15:24 dv_ otherwise it will be difficult to get to the data

15:24 _rmk_ for things like the reference buffers, it doesn't need to be mapped

15:24 dv_ yeah, but for input, it needs to

15:25 _rmk_ for input and maybe output depending on what you do with the decoded frames

15:25 dv_ yes

15:25 dv_ but I'd be happy with something like vdec_map / vdec_unmap

15:26 dv_ or vdec_get_virt_addr . both are okay

15:31 _rmk 15:31 * _rmk_ needs to reboot the cubox with kernel profiling enabled... but...

15:31 _rmk_ PID USER PR NI VIRT RES SHR S %CPU %MEM TIME+ COMMAND

15:31 _rmk_ 9734 cubox 20 0 167m 57m 36m S 29.0 8.0 0:58.51 vlc

15:31 _rmk_ Cpu(s): 27.2%us, 9.2%sy, 0.0%ni, 55.4%id, 0.0%wa, 2.4%hi, 5.8%si, 0.0%st

15:32 _rmk_ that's with AC3 output via spdif

15:32 _rmk_ 448kb/s A52 to be precise

15:33 dv_ nice. is this 5.1 ?

15:33 dv_ (I am not familiar with AC3)

15:33 _rmk_ yep

15:33 dv_ and, vlc built with iwmmxt enabled in libavcodec?

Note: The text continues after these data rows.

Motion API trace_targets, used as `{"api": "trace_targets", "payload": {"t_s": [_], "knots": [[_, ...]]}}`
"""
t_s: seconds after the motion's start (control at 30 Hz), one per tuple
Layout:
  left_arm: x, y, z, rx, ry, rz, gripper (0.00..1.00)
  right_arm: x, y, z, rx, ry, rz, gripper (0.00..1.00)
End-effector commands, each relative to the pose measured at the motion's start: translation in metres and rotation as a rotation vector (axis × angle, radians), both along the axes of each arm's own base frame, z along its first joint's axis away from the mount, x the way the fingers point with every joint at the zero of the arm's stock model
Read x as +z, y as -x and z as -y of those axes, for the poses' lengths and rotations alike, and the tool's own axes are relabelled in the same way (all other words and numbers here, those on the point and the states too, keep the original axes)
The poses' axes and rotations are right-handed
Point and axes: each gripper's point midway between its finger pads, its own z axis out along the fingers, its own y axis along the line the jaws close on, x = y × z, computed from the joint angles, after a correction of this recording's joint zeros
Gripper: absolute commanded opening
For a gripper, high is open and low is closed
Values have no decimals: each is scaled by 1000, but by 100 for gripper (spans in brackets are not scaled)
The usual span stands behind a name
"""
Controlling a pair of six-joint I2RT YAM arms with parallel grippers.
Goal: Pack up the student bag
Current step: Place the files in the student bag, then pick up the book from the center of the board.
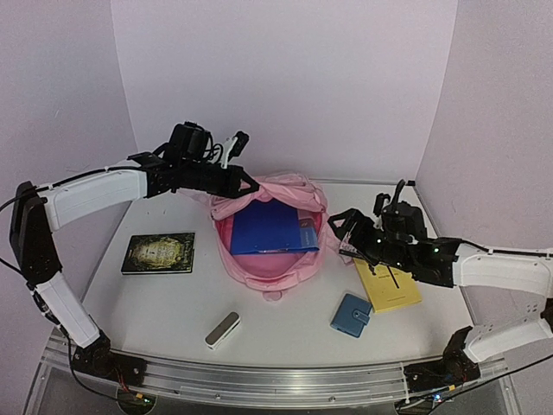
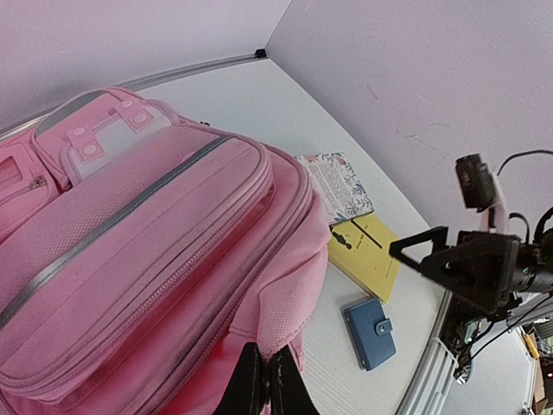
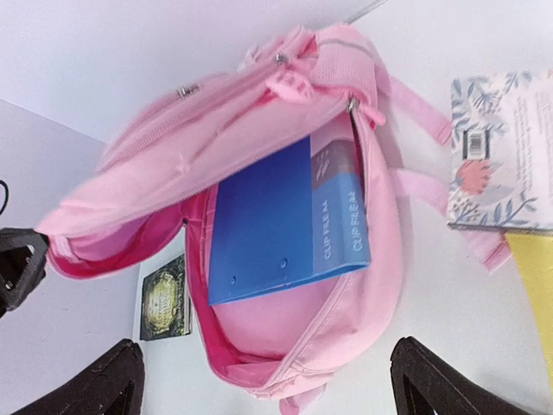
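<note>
Near our bases, a wallet (image 1: 351,315) and a white case (image 1: 222,330) lie before the bag (image 1: 276,272), which sits midway up the table (image 1: 285,346), soft, floppy, probably light, mouth open. Our left gripper (image 1: 252,184) is pinched closed on its flap edge, a sound hold. Our right gripper (image 1: 341,226) hangs spread and empty beside its rim, with some bare room behind toward the wall (image 1: 285,95).

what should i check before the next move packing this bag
1. Left gripper clamped on the student bag fabric: ok
2. Bag mouth open: ok
3. Right gripper open, empty: ok
4. Blue file inside the bag: ok
5. Room left beside the file: cannot tell
6. Everything packed: not ok; floral book, yellow notebook, blue wallet, dark book lie outside the bag
</note>
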Motion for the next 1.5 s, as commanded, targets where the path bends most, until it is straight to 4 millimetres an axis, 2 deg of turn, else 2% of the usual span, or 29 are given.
{"api": "trace_targets", "payload": {"t_s": [0.0, 0.17, 0.47, 0.57, 0.67, 0.8, 0.9, 0.97, 1.17, 1.47], "knots": [[31, 2, -23, 56, 43, 100, 0, 9, -4, 53, -84, 235, 32, 98], [13, 12, -38, 79, 25, 59, 0, -1, -20, 103, -129, 310, -19, 98], [18, 25, -46, 77, 46, 63, 0, -59, -55, 203, -210, 199, -185, 98], [20, 26, -45, 68, 61, 63, 0, -87, -60, 234, -245, 156, -254, 98], [22, 26, -43, 60, 69, 65, 0, -101, -66, 239, -221, 94, -253, 97], [23, 27, -43, 57, 75, 69, 0, -119, -70, 247, -200, 98, -262, 92], [24, 27, -42, 52, 82, 68, 0, -136, -71, 267, -219, 87, -291, 85], [24, 28, -41, 44, 86, 65, 0, -144, -73, 273, -205, 49, -297, 81], [25, 25, -37, 33, 95, 62, 0, -158, -81, 265, -138, -44, -296, 69], [25, 22, -32, 23, 97, 60, 0, -172, -93, 252, -72, -141, -295, 61]]}}
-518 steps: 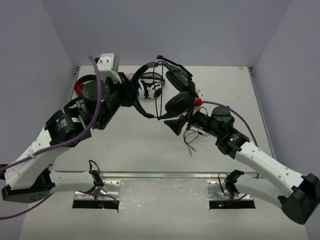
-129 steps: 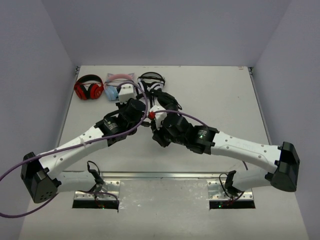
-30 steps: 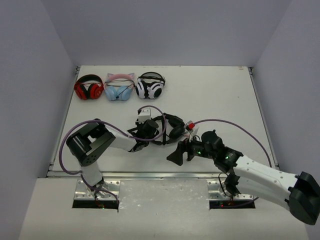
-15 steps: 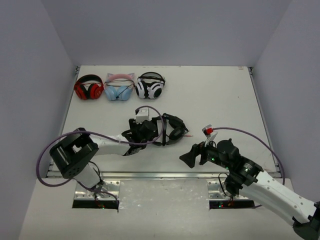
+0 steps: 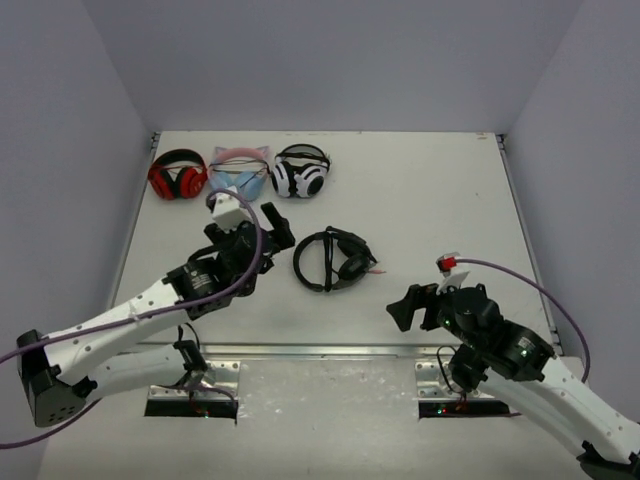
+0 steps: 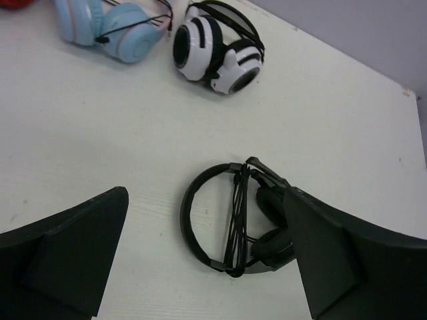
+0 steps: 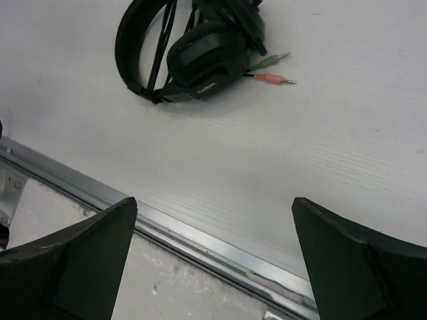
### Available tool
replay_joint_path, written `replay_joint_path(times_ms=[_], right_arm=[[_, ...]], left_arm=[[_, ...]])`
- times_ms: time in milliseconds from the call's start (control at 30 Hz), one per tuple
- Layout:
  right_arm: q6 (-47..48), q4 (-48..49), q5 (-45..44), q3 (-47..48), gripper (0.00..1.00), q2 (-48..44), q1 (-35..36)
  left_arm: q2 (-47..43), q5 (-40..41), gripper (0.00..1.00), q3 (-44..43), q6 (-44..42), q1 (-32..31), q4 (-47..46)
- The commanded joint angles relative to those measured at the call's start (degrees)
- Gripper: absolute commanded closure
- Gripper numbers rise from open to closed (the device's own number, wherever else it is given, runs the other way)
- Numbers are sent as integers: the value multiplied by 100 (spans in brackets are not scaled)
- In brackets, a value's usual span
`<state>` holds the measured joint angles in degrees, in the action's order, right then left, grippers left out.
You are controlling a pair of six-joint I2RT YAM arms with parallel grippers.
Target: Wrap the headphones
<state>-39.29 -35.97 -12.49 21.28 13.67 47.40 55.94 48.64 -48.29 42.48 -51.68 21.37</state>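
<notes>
The all-black headphones [image 5: 333, 260] lie flat on the table's middle, and nothing holds them. Their thin cable [image 6: 237, 220] is bundled in several strands across the headband, and the green and pink plugs [image 7: 273, 70] stick out to the right. My left gripper [image 5: 277, 228] hovers open just left of the headphones [image 6: 188, 213], its fingers apart on either side in the left wrist view. My right gripper [image 5: 405, 305] stands open near the table's front edge, well right of the headphones [image 7: 203, 50], with nothing between its fingers.
Three other headsets line the far left: red-and-black [image 5: 178, 175], blue with pink ears [image 5: 238, 175] and black-and-white [image 5: 302, 172]. A metal rail [image 5: 320, 350] runs along the table's near edge, right under my right gripper [image 7: 213, 203].
My left gripper opened, let go of the headphones and pulled back to the left. My right arm drew back to the right, toward the near edge. The headphones stay where they lay.
</notes>
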Motion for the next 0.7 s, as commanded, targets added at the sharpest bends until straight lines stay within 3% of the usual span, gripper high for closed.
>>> replay_joint_path(times_ms=[0, 67, 167, 200, 233, 267, 333, 433, 567, 667], right_arm=[[-264, -805, -1070, 910, 1, -119, 15], [-298, -1383, -1421, 1316, 1, -58, 7], [-79, -1885, -2071, 1914, 1, 47, 6], [17, -2027, -2517, 2168, 1, 91, 15], [87, -2202, -2713, 2309, 1, 153, 15], [140, -2570, -2924, 2441, 1, 293, 7], [-122, -3054, -3624, 2854, 1, 443, 6], [51, -3295, -3709, 3102, 1, 514, 7], [869, -2496, -3357, 2769, 1, 356, 7], [1028, -2214, -3234, 2602, 1, 364, 7]], left_arm=[[-408, 926, 0, -794, 1838, 61, 3053], [-566, 972, 0, -1075, 1878, 210, 3696], [-970, 666, 0, -998, 714, 1183, 2991], [-1058, 333, 0, -902, -204, 2048, 2692], [-1050, -523, 0, -875, -579, 2474, 2410], [-1007, -931, 0, -857, -853, 3288, 2077], [-857, -1540, 0, -805, -1450, 3821, 1864], [-1312, -990, 0, -323, -1576, 3920, 1575], [-2804, -1428, 0, 294, -1717, 3920, 1028], [-3307, -981, 0, 435, -1734, 3920, 992]])
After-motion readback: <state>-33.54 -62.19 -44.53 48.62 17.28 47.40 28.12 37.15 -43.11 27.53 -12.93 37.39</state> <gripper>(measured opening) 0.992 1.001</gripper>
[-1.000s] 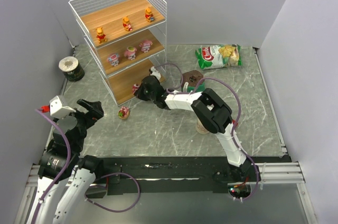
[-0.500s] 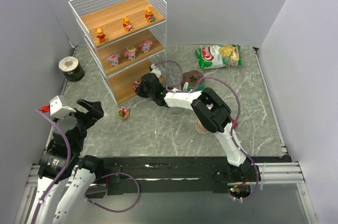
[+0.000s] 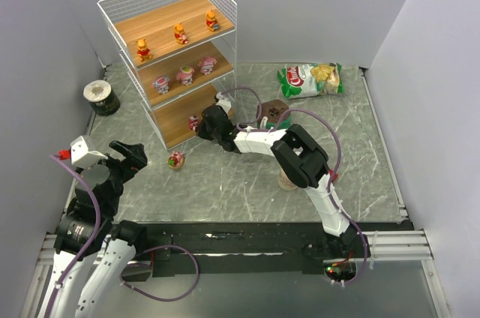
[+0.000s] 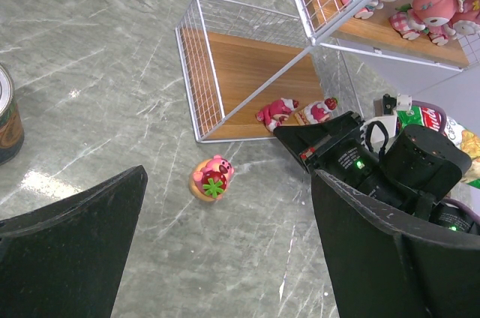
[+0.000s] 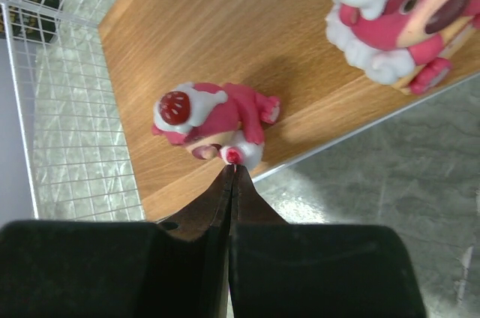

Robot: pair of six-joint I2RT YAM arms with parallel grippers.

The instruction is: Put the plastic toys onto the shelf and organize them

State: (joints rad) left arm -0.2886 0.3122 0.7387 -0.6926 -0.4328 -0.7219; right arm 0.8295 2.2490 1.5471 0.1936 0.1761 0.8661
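Note:
The white wire shelf (image 3: 161, 22) holds three orange-yellow toys (image 3: 180, 33) on its top tier and three pink toys (image 3: 185, 74) on its middle tier. Two red-and-white toys lie on the bottom tier, one near the front edge (image 5: 214, 121) and one further right (image 5: 397, 25); both also show in the left wrist view (image 4: 276, 113). My right gripper (image 5: 232, 169) is shut, and its tips touch the front toy's foot at the tier's front edge (image 3: 204, 123). A pink toy (image 3: 175, 159) lies on the table (image 4: 212, 178). My left gripper (image 3: 129, 157) is open and empty, held above the table to that toy's left.
A green chip bag (image 3: 311, 78) lies at the back right and a brown packet (image 3: 274, 112) beside the right arm. A dark can (image 3: 100, 97) stands left of the shelf. A cream bottle (image 3: 287, 180) stands under the right arm's elbow.
My right gripper has moved slightly forward to the bottom tier's front edge, staying shut. The left arm has not moved.

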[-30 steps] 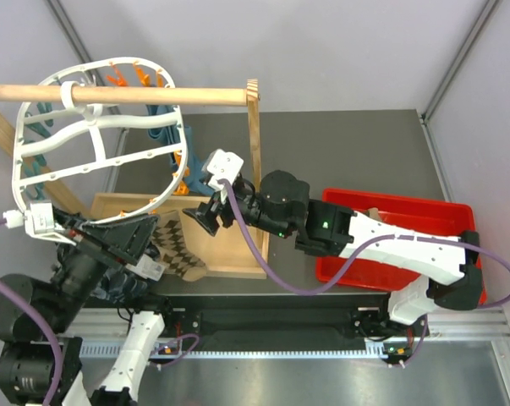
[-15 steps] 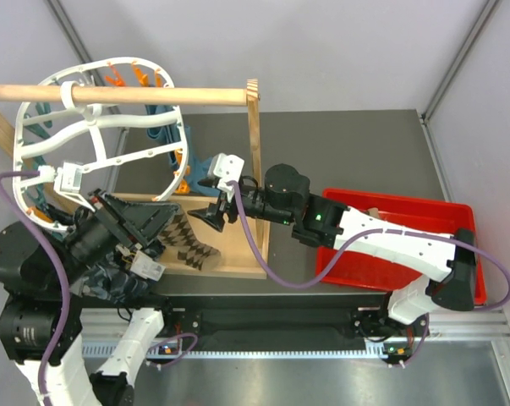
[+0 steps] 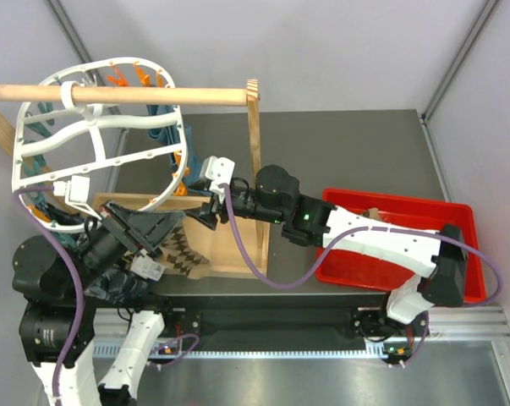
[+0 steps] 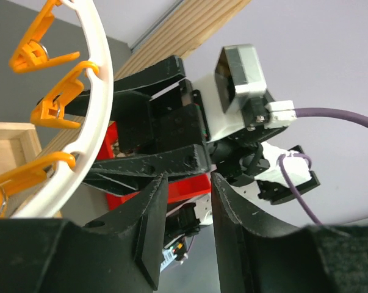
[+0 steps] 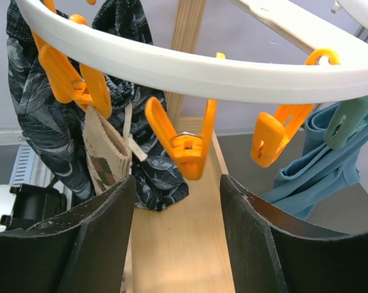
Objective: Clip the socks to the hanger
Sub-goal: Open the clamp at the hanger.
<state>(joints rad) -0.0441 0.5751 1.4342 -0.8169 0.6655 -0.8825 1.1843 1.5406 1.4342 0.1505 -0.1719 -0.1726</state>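
Top external: the left jaws seemingly cover part of the sock

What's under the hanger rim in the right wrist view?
Orange pegs, a beige sock, dark leafy cloth behind, teal cloth at right. The right gripper covers the sock's lower end.

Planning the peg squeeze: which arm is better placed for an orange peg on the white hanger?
Likely right. The right gripper is open, an orange plastic peg centred ahead of it under the white plastic oval hanger; the left gripper aims beside the hanger, no peg ahead.
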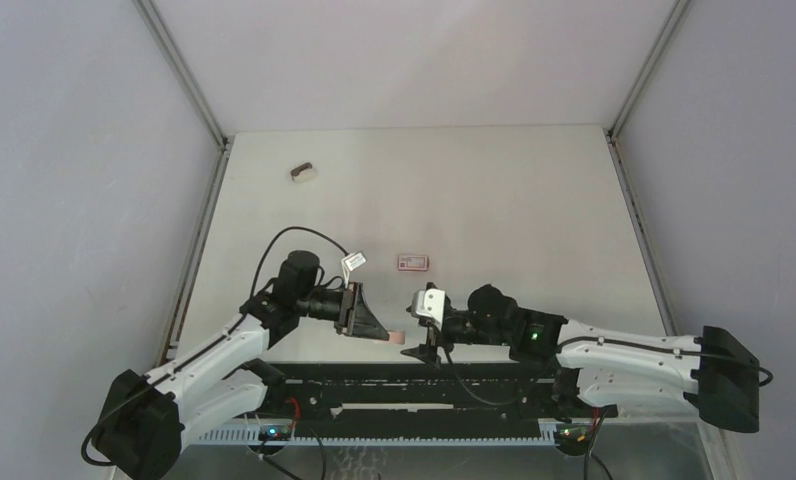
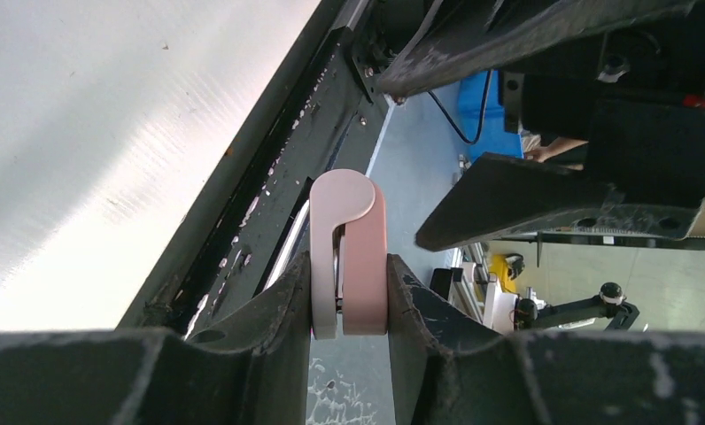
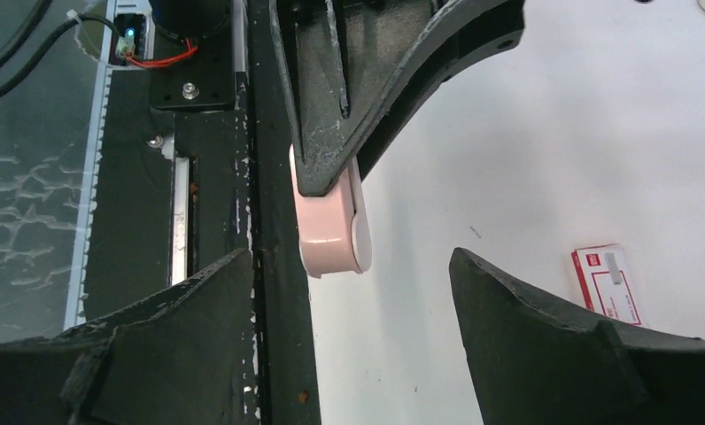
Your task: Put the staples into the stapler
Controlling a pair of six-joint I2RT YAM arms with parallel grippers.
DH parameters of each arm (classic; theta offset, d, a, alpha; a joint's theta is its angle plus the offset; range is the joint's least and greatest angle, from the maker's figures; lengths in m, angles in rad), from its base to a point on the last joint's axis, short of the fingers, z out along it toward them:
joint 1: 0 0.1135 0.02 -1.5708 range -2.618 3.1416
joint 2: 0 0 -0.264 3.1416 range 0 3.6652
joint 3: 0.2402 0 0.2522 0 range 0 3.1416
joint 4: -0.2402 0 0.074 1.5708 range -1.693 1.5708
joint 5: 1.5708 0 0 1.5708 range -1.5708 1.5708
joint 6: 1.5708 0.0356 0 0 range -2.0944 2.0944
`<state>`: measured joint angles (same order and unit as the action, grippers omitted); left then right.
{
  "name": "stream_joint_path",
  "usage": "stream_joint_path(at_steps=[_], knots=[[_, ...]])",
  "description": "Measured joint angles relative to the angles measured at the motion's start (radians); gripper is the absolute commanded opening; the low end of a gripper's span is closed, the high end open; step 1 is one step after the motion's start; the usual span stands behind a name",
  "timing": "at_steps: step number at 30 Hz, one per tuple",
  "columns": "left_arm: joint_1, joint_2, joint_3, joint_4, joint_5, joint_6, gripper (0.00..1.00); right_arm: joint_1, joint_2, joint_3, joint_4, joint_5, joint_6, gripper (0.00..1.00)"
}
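My left gripper [image 1: 387,334] [image 2: 349,270] is shut on the small pink-and-white stapler [image 1: 398,338] [image 2: 350,232], pinching its two flat sides and holding it above the table's near edge. In the right wrist view the left gripper's black fingers [image 3: 375,97] come down from the top, with the stapler's rounded end [image 3: 331,232] sticking out below them. My right gripper [image 1: 421,347] [image 3: 349,258] stands open right in front of that end, touching nothing. The white box with a red label [image 1: 412,262] [image 3: 608,282] lies on the table behind. No staples show.
The black mounting rail [image 1: 414,385] [image 3: 274,310] runs along the near edge under both grippers. A small grey-and-white object [image 1: 303,172] lies at the far left of the white table [image 1: 514,200], too small to make out. Grey walls close in both sides.
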<state>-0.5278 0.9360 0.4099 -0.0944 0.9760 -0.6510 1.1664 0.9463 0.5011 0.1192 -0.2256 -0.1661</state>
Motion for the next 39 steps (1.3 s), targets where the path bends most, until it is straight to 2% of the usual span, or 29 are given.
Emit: stream_joint_path(at_steps=[8,14,16,18,19,21,23,26,28,32,39], knots=[[0.0,-0.003,0.0,-0.006,0.005,0.007,0.09,0.048,0.148,0.006,0.08,0.02,-0.054,0.59],[0.0,-0.003,0.0,-0.005,0.005,0.006,0.09,0.08,0.198,0.02,0.132,0.038,-0.068,0.45],[0.0,-0.005,0.0,-0.005,0.005,0.006,0.09,0.088,0.218,0.026,0.155,0.04,-0.071,0.36],[0.0,-0.014,0.0,-0.006,0.005,-0.001,0.12,0.092,0.239,0.032,0.177,0.052,-0.077,0.21],[-0.002,-0.02,-0.001,-0.003,-0.001,-0.013,0.14,0.092,0.246,0.036,0.183,0.061,-0.079,0.17],[-0.001,-0.024,-0.003,-0.001,-0.004,-0.029,0.24,0.092,0.247,0.038,0.185,0.068,-0.088,0.01],[0.0,-0.027,-0.003,0.003,-0.013,-0.05,0.4,0.092,0.246,0.043,0.176,0.076,-0.091,0.0],[0.0,-0.029,-0.004,0.025,-0.032,-0.077,0.72,0.09,0.236,0.045,0.164,0.09,-0.085,0.0],[-0.001,-0.035,-0.004,0.076,-0.046,-0.1,0.83,0.088,0.228,0.048,0.146,0.089,-0.073,0.0],[0.007,-0.068,-0.004,0.146,-0.114,-0.121,0.92,0.061,0.209,0.048,0.095,0.082,-0.047,0.0],[0.101,-0.155,-0.06,0.234,-0.312,-0.123,0.9,-0.019,0.164,0.024,0.029,0.086,-0.006,0.0]])
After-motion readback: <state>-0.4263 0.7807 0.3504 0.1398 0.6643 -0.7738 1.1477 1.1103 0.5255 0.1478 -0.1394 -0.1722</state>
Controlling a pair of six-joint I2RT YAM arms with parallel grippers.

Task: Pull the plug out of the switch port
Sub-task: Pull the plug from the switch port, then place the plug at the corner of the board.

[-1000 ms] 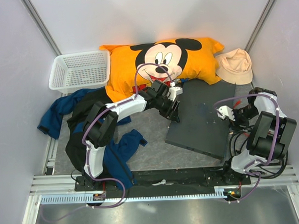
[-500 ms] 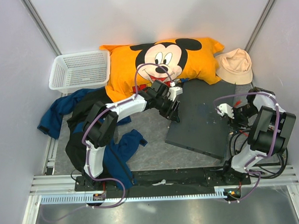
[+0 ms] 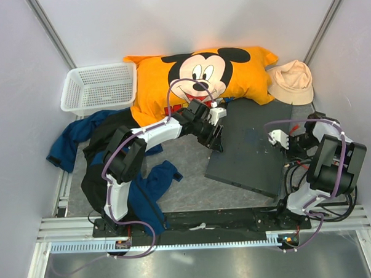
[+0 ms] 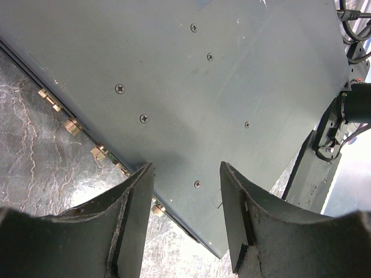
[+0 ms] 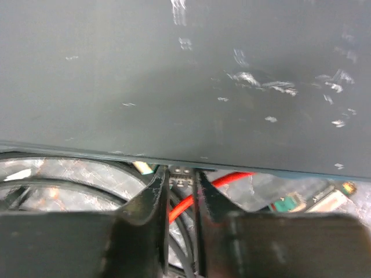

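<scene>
While left jaws agape above one switch (image 3: 252, 149), right jaws tight around one plug (image 5: 181, 172).

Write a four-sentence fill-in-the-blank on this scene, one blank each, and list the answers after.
The orange pillow behind the switch shows ____ Mouse. The white basket sits on the ____ side of the pillow. The left gripper has its jaws ____ above the switch. The fingers of the right gripper flank a plug at the switch's edge, beside a ____ cable.
Missing words: Mickey; left; open; red.
</scene>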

15:34 dv_ I was thinking about how ac3 is the one case where hw acceleration might pay off on cortex A8 class machines

15:34 dv_ *hw acceleration for audio decoding

15:34 _rmk_ it's my own vlc and libavcodec, libva and vmeta

15:35 _rmk_ I have a "HD audio rush" box connected to the spdif which can do non-audio decode

15:37 _rmk_ my el-cheapo tv can't cope with the AC3 stream, but then its got soo crappy speakers on it anyway that the volume is permanently set to -?dB

15:41 dv_ I found it funny the other day that video was using less CPU% than audio (thanks to vmeta and AC3)

15:43 jnettlet dv_, sorry was out walking the dogs while weather permitted.

15:43 jnettlet I do have XO-1.75's and XO-4's for testing

15:44 jnettlet The different versions are due to linking to different binaries, and also kernel interface versions. the XO-1.75 is using iWMMXt accelerated binaries and the XO-4 is using NEON

15:45 jnettlet although the XO-4 can also use the iWMMXt binaries. I never got a chance to profile the two instruction sets against one another. We figured NEON is better supported so we will just go with that.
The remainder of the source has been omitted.